Venezuela denounced this Sunday the “digital totalitarianism” of Facebook after the social network announced that it blocked, for a month, the capacity of the president Nicolas Maduro to publish new content for having “violated its policy against disinformation about covid-19.”
“It is evident, and so we denounce it, that we are witnessing a digital totalitarianism, exercised by supranational companies that want to impose their law on the countries of the world”, the Venezuelan government said in a statement published today.
“We deplore the unilateral actions of the company Facebook to the detriment of the freedom of expression of the citizen president”, added the Caribbean country in the text.
Blocking the Facebook account came after the president broadcasted live, on March 21, a balance of his Government’s fight against covid-19, in which he promoted the drug Carvativir, of local production and that the Venezuelan Government and Maduro himself assure serves to combat the SARS-COV-2 virus.
A spokesperson for Facebook told Efe yesterday that the social network deleted that video “for violating its policies against disinformation about covid-19 that could put people at risk of harm.”
In addition, the decision to freeze the page of the president is due to the “repeated violations of the rules” of Facebook, said the source.
“We follow WHO (World Health Organization) guidelines that say that there is currently no medication to cure the virus,” the spokesperson explained.

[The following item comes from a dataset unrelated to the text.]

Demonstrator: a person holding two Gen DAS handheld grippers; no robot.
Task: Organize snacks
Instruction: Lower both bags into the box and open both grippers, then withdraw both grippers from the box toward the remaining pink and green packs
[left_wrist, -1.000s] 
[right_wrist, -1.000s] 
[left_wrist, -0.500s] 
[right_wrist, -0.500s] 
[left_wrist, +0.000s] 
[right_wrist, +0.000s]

But Venezuela said this Sunday that the measure constitutes an act of “censorship” proper to a media dictatorship, which “In turn, it shows an extension of the blockade and boycott that the North American empire illegally applies against our people to consummate the so-called ‘regime change’ by force.”
Mature had already criticized the founder of Facebook, Mark Zuckerberg, for not allowing him to upload some videos in which he talked about the Carvativir.
“They censor all the videos where I show the Carvativir”, the president denounced during a government act on February 2.
The Pan American Health Organization (PAHO) and the Venezuelan National Academy of Medicine have asked the Executive to publish the studies that support the effectiveness of Carvativir, something that has not happened, although Maduro insists on qualifying this drug as “miraculous”.